Por Duda Menegassi
Depois de 20 anos, programa de despoluição da Baía de Guanabara só atingiu 25% de tratamento. Foto: Tânia Rêgo/ Agência Brasil
Faltando
um mês para as Olimpíadas, todos os olhos se voltam para o Rio de Janeiro,
palco dos Jogos e um dos cartões-postais do evento é a Baía de Guanabara que
continua poluída após anos de promessas e metas. Jornalista ambiental há 10
anos, Emanuel Alencar lançou, no último dia 23, o livro “Baía de Guanabara –
Descaso e Resistência”, através do qual fala sobre o Programa de Despoluição da
Baía de Guanabara (PDBG), criado há 20 anos, sem conseguir cumprir seu
objetivo, e explica os desafios e caminhos para despoluição. O livro é parte de
uma iniciativa da Fundação Alemã Heinrich Böll, em parceria com a editora
Mórula, para investigar o Rio Olímpico.
Para Emanuel, os holofotes trazidos pelos Jogos Olímpicos podem
ser um ponto de virada para a cidade, que ajude a colocar a baía de novo na
roda de discussões e permita repensar as soluções para alcançar a despoluição.
Segundo ele, é preciso investir na setorização do saneamento, na participação
popular e, principalmente, na transparência das ações: “Precisamos abrir a
caixa preta do saneamento do Rio de Janeiro”.

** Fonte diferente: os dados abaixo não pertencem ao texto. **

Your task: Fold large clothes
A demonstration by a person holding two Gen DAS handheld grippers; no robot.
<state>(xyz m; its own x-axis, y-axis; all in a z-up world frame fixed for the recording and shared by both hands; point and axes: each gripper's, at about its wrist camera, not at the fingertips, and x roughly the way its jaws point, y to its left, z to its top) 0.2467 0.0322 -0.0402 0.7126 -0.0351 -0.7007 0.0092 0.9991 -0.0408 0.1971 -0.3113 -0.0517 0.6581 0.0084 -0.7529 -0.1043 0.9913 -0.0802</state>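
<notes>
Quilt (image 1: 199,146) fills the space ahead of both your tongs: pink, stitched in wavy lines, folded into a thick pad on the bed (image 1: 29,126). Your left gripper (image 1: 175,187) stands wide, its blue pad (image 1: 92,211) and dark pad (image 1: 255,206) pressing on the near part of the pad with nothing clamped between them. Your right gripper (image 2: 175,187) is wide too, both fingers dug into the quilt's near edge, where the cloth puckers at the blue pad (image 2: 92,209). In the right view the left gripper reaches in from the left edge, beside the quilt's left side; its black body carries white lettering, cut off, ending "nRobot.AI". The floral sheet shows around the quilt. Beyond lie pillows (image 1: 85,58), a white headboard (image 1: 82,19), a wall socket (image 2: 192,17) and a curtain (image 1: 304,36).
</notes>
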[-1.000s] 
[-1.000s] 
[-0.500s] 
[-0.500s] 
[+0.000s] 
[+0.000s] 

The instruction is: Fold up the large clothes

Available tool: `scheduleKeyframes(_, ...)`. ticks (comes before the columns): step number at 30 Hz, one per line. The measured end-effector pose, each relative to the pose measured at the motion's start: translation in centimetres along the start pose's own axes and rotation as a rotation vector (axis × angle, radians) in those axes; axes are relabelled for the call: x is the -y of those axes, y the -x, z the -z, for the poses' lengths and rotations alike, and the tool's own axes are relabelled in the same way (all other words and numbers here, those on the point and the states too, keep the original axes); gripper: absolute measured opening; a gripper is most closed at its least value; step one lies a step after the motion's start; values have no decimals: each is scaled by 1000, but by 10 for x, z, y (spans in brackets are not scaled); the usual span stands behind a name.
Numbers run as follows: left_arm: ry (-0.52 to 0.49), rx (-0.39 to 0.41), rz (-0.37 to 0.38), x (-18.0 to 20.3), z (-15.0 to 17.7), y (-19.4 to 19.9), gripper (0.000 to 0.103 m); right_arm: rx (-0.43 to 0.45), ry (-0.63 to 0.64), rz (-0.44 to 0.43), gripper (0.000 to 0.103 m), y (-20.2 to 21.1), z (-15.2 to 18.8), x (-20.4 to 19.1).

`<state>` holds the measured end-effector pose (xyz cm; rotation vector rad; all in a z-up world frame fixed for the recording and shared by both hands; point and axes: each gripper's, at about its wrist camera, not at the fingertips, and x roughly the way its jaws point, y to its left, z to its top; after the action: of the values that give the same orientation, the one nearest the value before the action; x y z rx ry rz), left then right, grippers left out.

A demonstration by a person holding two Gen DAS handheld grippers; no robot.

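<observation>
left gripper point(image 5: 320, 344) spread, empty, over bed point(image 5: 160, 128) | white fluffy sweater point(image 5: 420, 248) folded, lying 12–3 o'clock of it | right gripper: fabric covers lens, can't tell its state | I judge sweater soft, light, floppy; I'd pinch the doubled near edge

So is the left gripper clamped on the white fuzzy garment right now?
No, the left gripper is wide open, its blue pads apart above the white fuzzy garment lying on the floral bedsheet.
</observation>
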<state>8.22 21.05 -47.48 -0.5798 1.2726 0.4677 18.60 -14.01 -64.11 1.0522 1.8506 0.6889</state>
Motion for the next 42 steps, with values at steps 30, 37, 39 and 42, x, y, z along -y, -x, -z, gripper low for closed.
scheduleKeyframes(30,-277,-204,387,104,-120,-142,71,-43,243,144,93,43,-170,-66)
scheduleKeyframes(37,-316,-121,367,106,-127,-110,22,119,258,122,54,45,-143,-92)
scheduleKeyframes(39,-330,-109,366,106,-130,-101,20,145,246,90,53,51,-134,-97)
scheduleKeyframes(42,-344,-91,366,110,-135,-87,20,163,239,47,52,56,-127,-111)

Leia a entrevista de ((o))eco com
o autor:
Emanuel Alencar. Foto: Custodio Coimbra
((o))eco:
Como foi o processo de pesquisa para escrever o livro?
Emanuel: Eu
trabalhei entre 2007 e 2015 como repórter de O Globo cobrindo cidade e meio
ambiente, mais voltado para o estado do Rio, e a Baía de Guanabara já era
objeto de várias de minhas matérias. Era um tema que me interessava e não parti
do zero, já tinha alguma apuração prévia feita, muita coisa que não saía nas
matérias, ou porque não dava espaço ou porque o jornal não se interessava em ir
muito além no assunto. Uma amiga minha conhecia o pessoal dessa Fundação Alemã
Heinrich Böll, que é financiada pelo Partido Verde alemão, e me indicou para
eles, porque eles queriam fazer uma série de trabalhos sobre o Rio de Janeiro,
para construir um dossiê, disponível na web, em função dos Jogos Olímpicos. E
eles queriam uma publicação atualizada sobre a Baía de Guanabara para discutir
porque a baía ainda é tão suja depois de duas décadas do Programa de Despoluição
da Baía de Guanabara (PDBG). Além do que eu já tinha apurado, fiz uma pesquisa
em mais de 30 documentos, artigos científicos e relatórios, e entrevistas, por
exemplo, com o coordenador do PDBG e com o gestor do PSAM [Programa de
Saneamento Ambiental dos Municípios do Entorno da Baía de Guanabara], programa
que está em vigor desde 2012 e que de alguma forma foi o sucessor do PDBG,
embora tenha objetivos e atue em áreas diferentes. Demorei mais ou menos seis
meses para escrever e a Fundação acrescentou informações e um infográfico sobre
a situação de várias outras baías ao redor do mundo.
Os
Jogos Olímpicos estão chegando e as promessas com relação à despoluição da Baía
de Guanabara não foram cumpridas. Por quê?
"Consegui
cálculos de engenheiros e estimativas do próprio PSAM que apontam que o índice
de tratamento de esgoto na baía hoje está na ordem de 25 a 35%, não passa
disso. Como falar em despoluir 80%? Não tem qualquer pé na realidade"
Para
falar em despoluição é necessário avançar no tratamento do esgoto doméstico, o
principal passivo ambiental. O PDBG nasceu com uma promessa inalcançável, pois
mesmo que fosse todo implementado, com os recursos bem aplicados, não seria
capaz de despoluir a Baía de Guanabara; tendo em vista que mais de um milhão e
meio de pessoas sequer têm tratamento de esgoto em suas casas na bacia da
Guanabara, um passivo muito maior que não se resolveria nem com um nem dois
bilhões de dólares. O Axel Grael, que é vice-prefeito de Niterói e tem um olhar
de ambientalista, estima que sejam necessários cerca de 5 bilhões de dólares
para resolver o problema de saneamento da baía. E durante muito tempo a
sociedade recebeu a informação de que a gente conseguiria despoluir a Baía de
Guanabara aplicando apenas um dinheiro da ordem de um ou dois bilhões.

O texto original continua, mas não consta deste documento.